I hope you can tell that she’s a radish head. :)

This post is about a great recipe. It’s also about the possibility of re-invention. The story begins with Sophie Morgiewicz, 71, the widowed matriarch of Morgiewiecz Farms in upstate Goshen, N.Y.

Sophie and her three sons grow tons of vegetables on their 170-acre property, which has been in the family for five generations. Every Saturday, they drive down from their home in the Hudson Valley’s legendary Black Dirt region to my local farmers market in Hastings-on-Hudson, N.Y. I’m always there on Saturday’s too, browsing their splendid array of leafy greens, squashes and root vegetables.

But then, Irene put their farm underwater and destroyed much of their harvest.

After the storm, the family showed up with potatoes, beets and only a few other hardy items. A heartbreaking sight. Now, a month later, things seem better. Mesclun is back. The cucumbers and kombucha squash are terrific. And there are plenty of radishes, a fast-growing crop that’s sold by the bunch.

Sophie says that most radish customers ask her to twist off the green tops, which she throws away. A few weeks ago, I asked her to save them for me. Guess what — she’d NEVER eaten them, not even once. But this past Saturday, I cooked some for her. She took a bite. Then another.

Here is a shot of Sophie, just after tasting radish greens from the plastic container in her hands.
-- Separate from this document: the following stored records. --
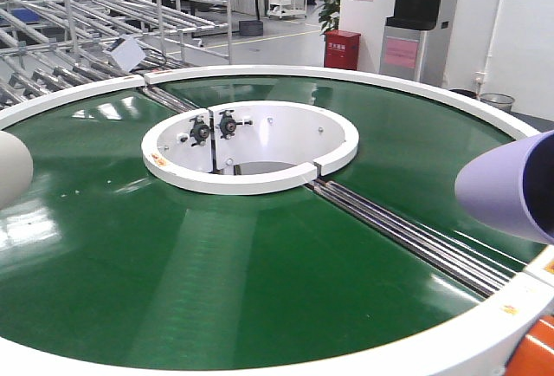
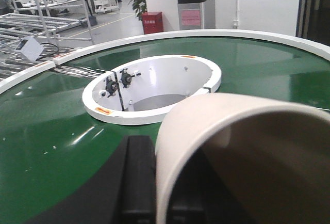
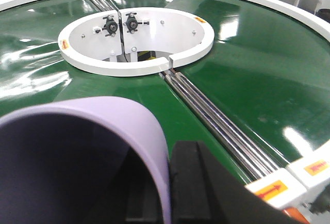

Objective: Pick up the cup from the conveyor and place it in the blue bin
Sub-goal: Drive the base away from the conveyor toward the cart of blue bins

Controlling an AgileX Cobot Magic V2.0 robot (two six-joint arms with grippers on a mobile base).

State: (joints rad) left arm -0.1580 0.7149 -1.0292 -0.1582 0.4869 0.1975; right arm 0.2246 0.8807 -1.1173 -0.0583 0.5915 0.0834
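Both arms already carry a cup, so the coming move depends on where the blue bin lies, and no view shows it. The left gripper (image 2: 162, 195) is closed on the cream cup (image 2: 227, 115). One black finger (image 2: 140, 177) lies outside the wall at the lower left of the left wrist view; the other seems to sit inside the mouth, though it is too dark there to be sure. The right gripper (image 3: 167, 193) grips the lavender cup (image 3: 103, 113) the same way, with its outer finger (image 3: 193, 177) at the bottom centre of the right wrist view. In the front view the cream cup pokes in at the left edge and the lavender cup at the right edge. Each lies on its side, long axis across the frame, closed end towards the middle, and looks clear of the green belt of the conveyor (image 1: 260, 289). Neither arm can be judged nearer the bin. The carry must leave the frame, probably back over the near rim.
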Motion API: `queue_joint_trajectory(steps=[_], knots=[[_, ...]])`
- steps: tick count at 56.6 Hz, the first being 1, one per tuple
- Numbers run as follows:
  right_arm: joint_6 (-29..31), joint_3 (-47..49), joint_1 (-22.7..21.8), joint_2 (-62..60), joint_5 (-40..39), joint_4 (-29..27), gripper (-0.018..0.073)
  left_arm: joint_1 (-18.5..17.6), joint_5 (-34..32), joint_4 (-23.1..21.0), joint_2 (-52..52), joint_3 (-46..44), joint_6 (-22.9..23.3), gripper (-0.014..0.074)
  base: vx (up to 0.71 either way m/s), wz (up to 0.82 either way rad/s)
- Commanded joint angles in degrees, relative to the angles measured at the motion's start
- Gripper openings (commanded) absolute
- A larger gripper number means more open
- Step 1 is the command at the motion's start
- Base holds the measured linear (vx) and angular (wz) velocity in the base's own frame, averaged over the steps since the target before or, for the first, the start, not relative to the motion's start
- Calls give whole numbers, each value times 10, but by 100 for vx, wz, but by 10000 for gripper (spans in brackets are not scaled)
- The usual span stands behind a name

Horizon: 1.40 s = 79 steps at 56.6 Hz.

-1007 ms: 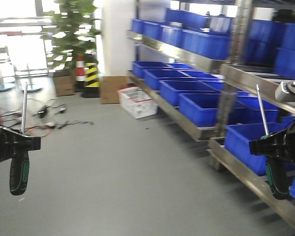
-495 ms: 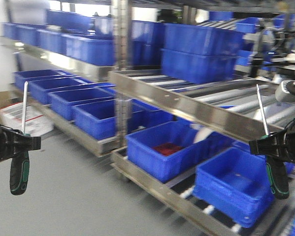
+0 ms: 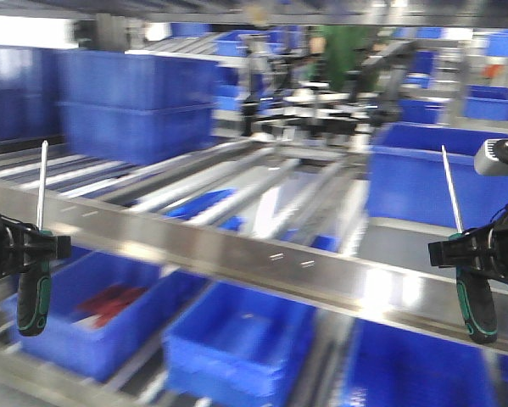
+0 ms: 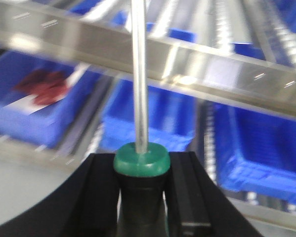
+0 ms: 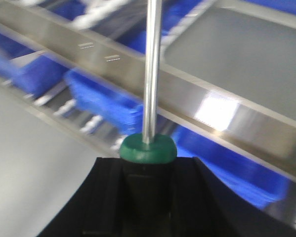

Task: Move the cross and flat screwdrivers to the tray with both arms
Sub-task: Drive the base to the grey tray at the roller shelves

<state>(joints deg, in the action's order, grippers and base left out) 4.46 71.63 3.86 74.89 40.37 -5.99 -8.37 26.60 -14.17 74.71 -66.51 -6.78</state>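
Left fingers (image 3: 57,246) pinch a screwdriver (image 3: 33,298) at the top of its black-and-green handle. The shaft points straight up and the handle hangs below the grip. It is held in the air at the left edge of the front view, before a blurred steel rack (image 3: 237,254) with blue bins (image 3: 237,339) on its shelves. At the right edge, the right fingers (image 3: 441,252) clamp the second screwdriver (image 3: 478,307) the same way, its shaft leaning slightly left. Each wrist view shows a green collar seated between black fingers, with the shaft rising over the rack.
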Motion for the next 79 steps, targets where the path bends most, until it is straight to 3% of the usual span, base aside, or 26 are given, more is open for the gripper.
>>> queue_joint_trajectory(steps=[1,30,79], knots=[[1,16,-1,-18,-45,-3,-8,-4,-48,-10,-18,-15,2,-4,33,-76],[1,16,-1,-18,-42,-3,-8,-4,-49,-10,-18,-15,2,-4,29,-56],[1,16,-1,-18,-40,-3,-8,-4,-49,-10,-18,-15,2,-4,19,-13]])
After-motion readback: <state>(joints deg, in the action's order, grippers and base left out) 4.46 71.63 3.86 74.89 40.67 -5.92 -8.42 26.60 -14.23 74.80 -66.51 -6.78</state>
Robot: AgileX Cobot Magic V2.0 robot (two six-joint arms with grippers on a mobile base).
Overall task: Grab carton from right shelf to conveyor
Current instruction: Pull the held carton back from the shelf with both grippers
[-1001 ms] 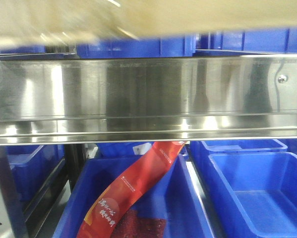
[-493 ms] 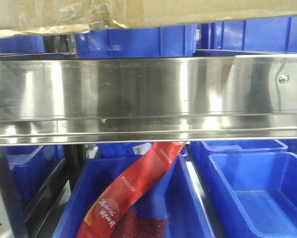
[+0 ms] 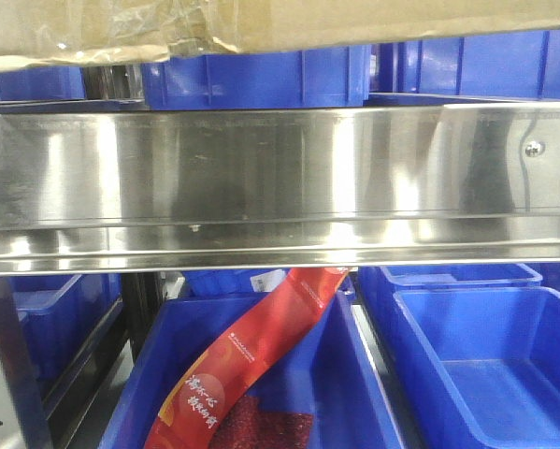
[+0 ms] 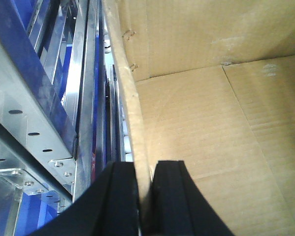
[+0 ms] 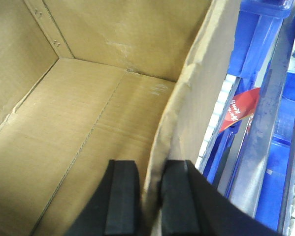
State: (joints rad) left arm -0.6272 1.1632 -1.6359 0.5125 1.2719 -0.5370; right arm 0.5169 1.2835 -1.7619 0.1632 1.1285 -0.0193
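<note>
The left gripper (image 4: 146, 169) stands at 6 o'clock in its wrist view. Its two black fingers are narrow and pinch the left wall of the large open brown corrugated cardboard carton (image 4: 201, 147), one finger inside and one outside. The right gripper (image 5: 151, 169), also at 6 o'clock in its own view, holds the opposite wall in the same manner.

I judge that the step in hand is carrying the carton out of the shelf, with the grasp already made. The next move calls for both arms to travel together so that the thin walls do not bend or slip, and for the bottom to pass over the rail. The conveyor is not in view.

Inside the carton, only the bare floor and flaps are visible; nothing lies there as far as the views show.

In the front view the bottom edge of the carton (image 3: 354, 23), with wrinkled tape, is at 12 o'clock, just above the broad shiny steel shelf rail (image 3: 280, 178). Below the rail, at 6 o'clock, a blue plastic bin (image 3: 354, 402) holds a long red printed packet (image 3: 251, 360). At 4 o'clock, another blue bin (image 3: 485, 374) looks empty. Farther back, at 12 o'clock, more blue bins (image 3: 261, 79) stand behind the carton.
</note>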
Plastic white shopping bags are looped over her arm. She’s ready to move merchandise but did a taste test to humor me.  :)

Sophie’s reaction to radish greens: “Wonderful!”
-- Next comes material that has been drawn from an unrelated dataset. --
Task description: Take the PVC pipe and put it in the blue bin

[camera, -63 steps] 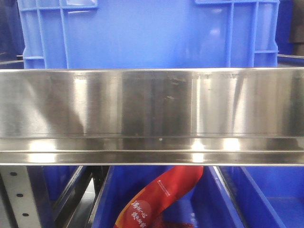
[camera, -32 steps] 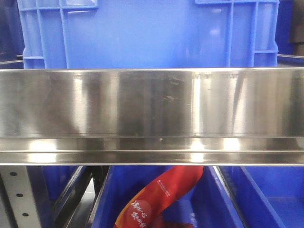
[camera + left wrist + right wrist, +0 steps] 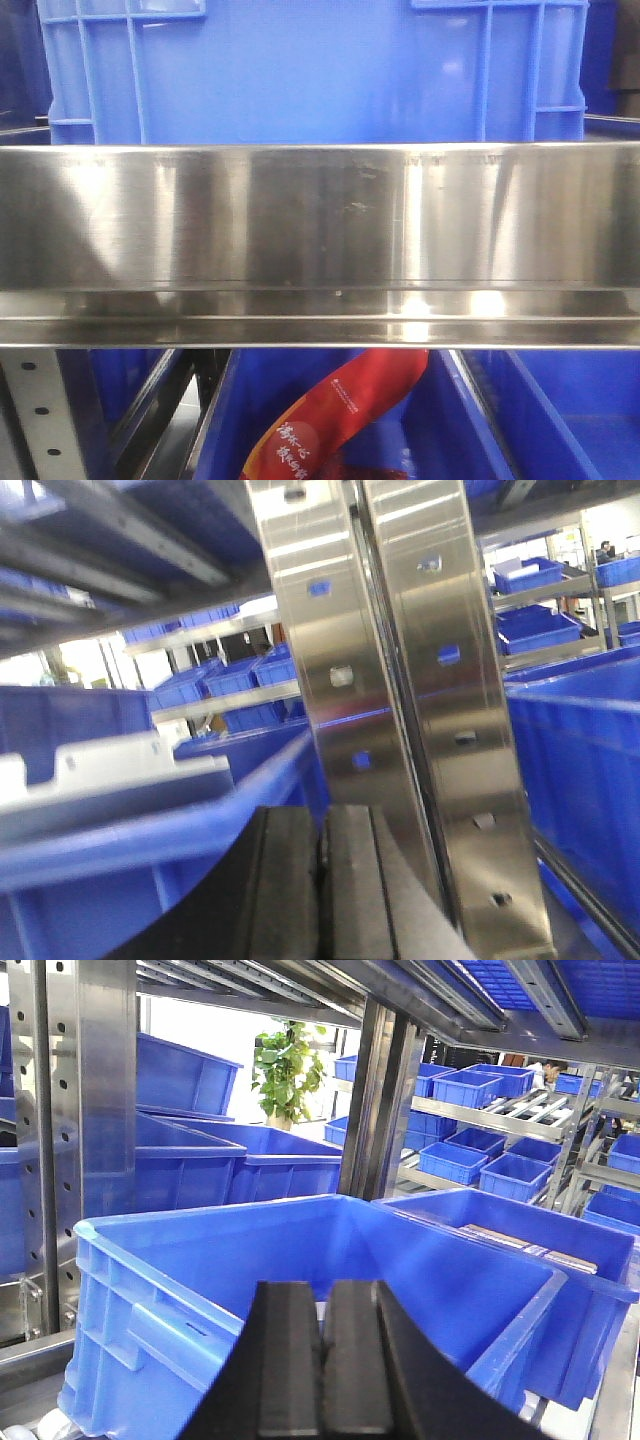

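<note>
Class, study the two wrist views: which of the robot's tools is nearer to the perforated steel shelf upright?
Left. The left tool sits right beside the upright, which fills its view. The right tool faces a blue bin, with uprights farther back.

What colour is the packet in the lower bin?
Red with white lettering, best seen in the front view.

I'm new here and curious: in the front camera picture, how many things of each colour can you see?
blue bins: 3 (one above the rail, two below; a blue patch lower left may be another)
red packet: 1
silver steel shelf rail: 1
Total: 5
</note>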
Plenty of people would agree. Radish greens are lush. Google “recipes for radish greens” to read the raves for the robust color, texture and flavor of these under-appreciated veggies. You’ll also read many laments over the difficulty in getting your hands on enough of this flavor-packed, nutrient-dense treasure.

Those who manage to amass enough leaves have a number of choices in the kitchen. Western chefs veer toward the basic saute-in-butter or a puree for cream-based soups. And while Asian cultures cook and pickle all types of radish, it seems that only the Chinese are really known for loving the leaves.

Beyond taste, there’s an outstanding nutritional profile. These calcium-rich greens with anti-cancer properties deliver six times more Vitamin C than the actual radishes, according to EveryNutrient.com.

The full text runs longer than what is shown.